Another came toward me. I heard his footsteps in the dark, echoing valley of brick, and shortly thereafter saw him pass beneath a fading street lamp.

Do you remember the passage in Doyle's Lost World, where the hero is pursued along a jungle trail by a prehistoric carnivore?

"This beast had a broad, squat, toad-like face ... the moonlight shone upon his huge projecting eyes, the row of enormous teeth in his open mouth, and the gleaming fringe of claws upon his short, powerful forearms. With a scream of terror I turned and rushed wildly down the path."

Well, I did not turn and rush wildly down the street, but if I had not been hardened by much contact with the aliens, I think I must have done so. This was the worst I had seen: toad-like, yes, but squat and loathsome as no toad ever hoped to be; and indeed some of the projections of its form did look like claws and fangs. Yet no prehistoric reptile could ever have exuded the repulsive effluvium of evil which radiated from this hideous usurper.

As it passed me I felt my stomach draw in as if from a sharp blow, and it is a wonder to me to this day that I did not scream or become violently ill. The gods were with me, however, and I kept strict silence.


When it had gone on a dozen paces, I slipped out and followed it noiselessly.
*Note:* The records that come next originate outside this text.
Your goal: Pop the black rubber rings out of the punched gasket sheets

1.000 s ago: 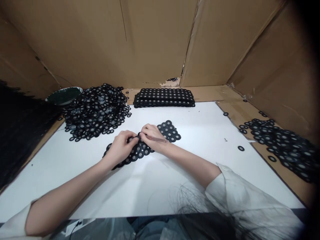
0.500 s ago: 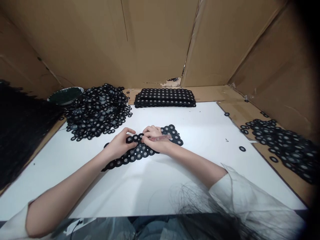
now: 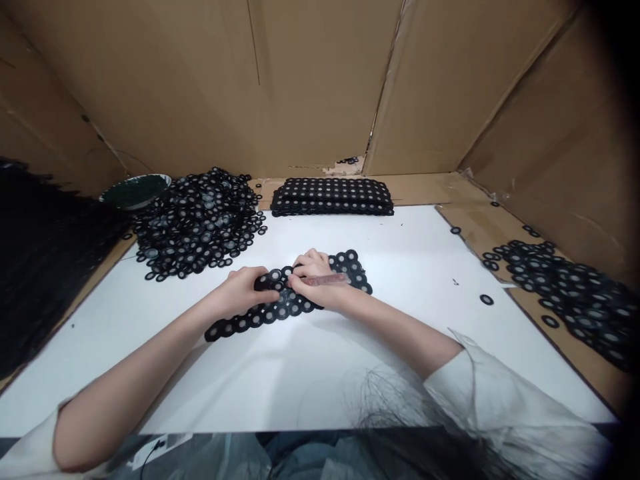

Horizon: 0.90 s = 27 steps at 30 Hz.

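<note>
A mat of linked black discs with pale centres (image 3: 257, 319) lies slantwise on the white table. Its far edge is gripped by my left hand (image 3: 244, 288), thumb in front and fingers behind. My right hand (image 3: 313, 264) presses on the middle of the mat, fingers curled, just beside my left fingertips. Out of that fist, over the thumb side, a reddish translucent stick with printing (image 3: 329, 280) points right. Its working tip, if it has one, is hidden among the fingers and discs.
Loose black discs form a big heap (image 3: 195, 227) at the back left, beside a round dish (image 3: 135, 192) with dark contents. Finished-looking mats are stacked (image 3: 333, 197) at the back. Another disc pile (image 3: 585, 293) lies on cardboard at right. Cardboard walls (image 3: 320, 87) enclose the table.
The left fingers have closed down onto the mat's edge. Both hands and the mat appear slightly farther right, along with a small shift of the whole view.
</note>
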Each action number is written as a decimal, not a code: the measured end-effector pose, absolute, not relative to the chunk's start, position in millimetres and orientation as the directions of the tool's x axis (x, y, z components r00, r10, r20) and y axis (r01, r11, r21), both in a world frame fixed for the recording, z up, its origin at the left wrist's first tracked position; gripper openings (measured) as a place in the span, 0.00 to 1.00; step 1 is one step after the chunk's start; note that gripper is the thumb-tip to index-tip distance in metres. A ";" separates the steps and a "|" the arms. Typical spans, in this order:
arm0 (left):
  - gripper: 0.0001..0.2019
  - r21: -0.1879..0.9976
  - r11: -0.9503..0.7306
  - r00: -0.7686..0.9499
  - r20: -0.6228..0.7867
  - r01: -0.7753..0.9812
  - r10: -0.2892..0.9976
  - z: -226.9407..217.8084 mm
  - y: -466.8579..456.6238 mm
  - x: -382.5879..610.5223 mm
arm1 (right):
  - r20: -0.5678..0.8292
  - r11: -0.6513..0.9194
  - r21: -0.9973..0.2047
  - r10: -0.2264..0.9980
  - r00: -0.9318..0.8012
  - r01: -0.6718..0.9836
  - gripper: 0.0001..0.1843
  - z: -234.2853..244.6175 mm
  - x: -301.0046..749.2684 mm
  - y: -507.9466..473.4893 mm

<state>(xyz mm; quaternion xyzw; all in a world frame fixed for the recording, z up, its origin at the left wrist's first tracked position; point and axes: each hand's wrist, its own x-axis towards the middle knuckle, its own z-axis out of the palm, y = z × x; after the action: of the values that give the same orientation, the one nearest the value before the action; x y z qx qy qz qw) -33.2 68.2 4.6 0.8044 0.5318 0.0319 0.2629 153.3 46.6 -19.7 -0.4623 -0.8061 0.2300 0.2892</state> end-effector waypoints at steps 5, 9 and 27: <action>0.10 0.479 -0.281 0.435 -0.248 0.832 0.866 10.4 60.0 -26.6 | 0.296 0.520 -0.611 0.849 -0.437 0.597 0.17 -12.7 157.5 44.5; 0.08 0.577 -0.224 0.450 -0.285 0.786 0.847 5.3 59.0 -26.7 | 0.229 0.475 -0.636 0.869 -0.439 0.608 0.16 -15.9 161.3 41.4; 0.09 0.562 -0.253 0.428 -0.203 0.787 0.881 6.0 44.1 -20.3 | 0.378 0.505 -0.468 0.856 -0.352 0.725 0.15 -35.6 148.7 37.5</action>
<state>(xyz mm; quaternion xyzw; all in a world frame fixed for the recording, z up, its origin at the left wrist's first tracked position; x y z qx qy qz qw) -20.3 44.1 6.0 0.7879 0.5292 0.0765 0.3056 148.7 37.5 -35.6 -0.4850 -0.8149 0.1099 0.2976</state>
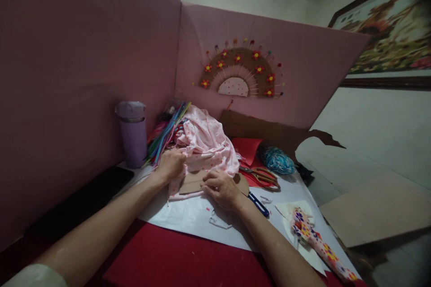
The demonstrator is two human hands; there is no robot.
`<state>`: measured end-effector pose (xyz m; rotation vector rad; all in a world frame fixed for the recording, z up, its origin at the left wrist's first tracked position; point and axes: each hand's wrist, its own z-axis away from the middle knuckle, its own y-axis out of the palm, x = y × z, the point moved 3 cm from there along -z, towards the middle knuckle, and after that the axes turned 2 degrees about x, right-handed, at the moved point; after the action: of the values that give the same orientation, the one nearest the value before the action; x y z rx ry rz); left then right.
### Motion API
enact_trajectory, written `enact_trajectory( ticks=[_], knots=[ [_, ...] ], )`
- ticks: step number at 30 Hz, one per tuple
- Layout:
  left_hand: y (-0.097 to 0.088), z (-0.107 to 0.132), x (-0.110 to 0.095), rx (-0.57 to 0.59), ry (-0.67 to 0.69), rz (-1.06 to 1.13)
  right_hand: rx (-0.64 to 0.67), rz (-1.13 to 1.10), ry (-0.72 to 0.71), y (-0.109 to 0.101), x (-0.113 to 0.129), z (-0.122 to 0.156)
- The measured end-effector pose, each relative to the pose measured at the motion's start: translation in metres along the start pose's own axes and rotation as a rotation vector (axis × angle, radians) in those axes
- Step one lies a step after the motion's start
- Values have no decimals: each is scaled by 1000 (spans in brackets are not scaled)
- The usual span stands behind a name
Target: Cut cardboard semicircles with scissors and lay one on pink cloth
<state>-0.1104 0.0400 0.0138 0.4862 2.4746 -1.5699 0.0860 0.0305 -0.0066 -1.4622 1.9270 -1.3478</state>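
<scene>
Pink fabric with small red spots (pixel 210 136) lies bunched on the white table covering, its near part spread flat. My left hand (pixel 171 164) is closed on the fabric's left side. A flat brown cardboard piece (pixel 191 182), rounded at its right end, rests on the spread part of the cloth. My right hand (pixel 220 188) holds the cardboard down, fingers bent and pointing left; the hand hides its middle. Just right of that hand lies a dark blue cutter (pixel 258 204). Scissors with bronze-coloured handles (pixel 264 178) lie behind it on red sheets (pixel 247 148).
A purple tumbler (pixel 134 136) stands left, beside colourful pipe cleaners (pixel 171 128). Blue yarn (pixel 278 160) and torn cardboard (pixel 262 128) are at the back right. A flower-patterned wrapped object (pixel 316 240) lies near right. Pink panels (pixel 303 63) enclose the back, bearing a decorated cardboard arch (pixel 247 56).
</scene>
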Motion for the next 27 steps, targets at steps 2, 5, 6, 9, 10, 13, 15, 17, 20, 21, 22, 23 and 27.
enact_trajectory(
  ticks=[2, 5, 6, 9, 10, 13, 15, 17, 20, 21, 22, 23, 27],
  knots=[
    [-5, -3, 9, 5, -90, -46, 2, 1, -4, 0, 0, 0],
    [-6, -5, 18, 31, -176, -91, 6, 4, -6, 0, 1, -1],
    [-5, -5, 19, 39, -185, -106, 6, 7, -5, 0, 1, -1],
    [0, -4, 20, 61, -190, -151, 4, 14, -1, -1, 2, -1],
    [1, -4, 20, 63, -192, -162, 3, 16, 0, -1, 2, -1],
    [-2, -2, 21, 30, -205, -186, 2, 17, 5, 0, 2, 0],
    [-8, -1, 17, -14, -194, -190, 3, 17, 6, 0, 1, 0],
    [-14, 0, 8, -53, -154, -166, 4, 18, 1, -1, 2, 1],
    [-18, 4, -13, -41, -33, -64, 6, 21, -9, -2, 3, 0],
    [-18, 6, -21, -10, 16, -16, 6, 23, -10, -2, 4, 0],
    [-16, 8, -28, 29, 60, 33, 5, 24, -11, -2, 4, 0],
    [-15, 11, -33, 69, 92, 78, 4, 24, -12, -3, 4, 0],
    [-12, 19, -32, 124, 65, 174, -2, 23, -10, -3, 4, 1]
  ],
)
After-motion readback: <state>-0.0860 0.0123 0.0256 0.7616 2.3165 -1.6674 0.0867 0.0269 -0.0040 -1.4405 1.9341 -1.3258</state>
Moving as I had moved on many a commando raid in the old days, I eased up behind it. It did not turn—neither of its bodies turned. Narrowing my eyes, I lifted the great knife and struck, with all the hatred in my soul concentrated in the blow. The blade sank into the pseudo-human neck, severing the spinal cord instantly, and before my horrified eyes the great toad-creature swelled, turned vivid crimson, and went out like the flame of a trodden candle.

It had left our dimension in the very instant that its human husk had died.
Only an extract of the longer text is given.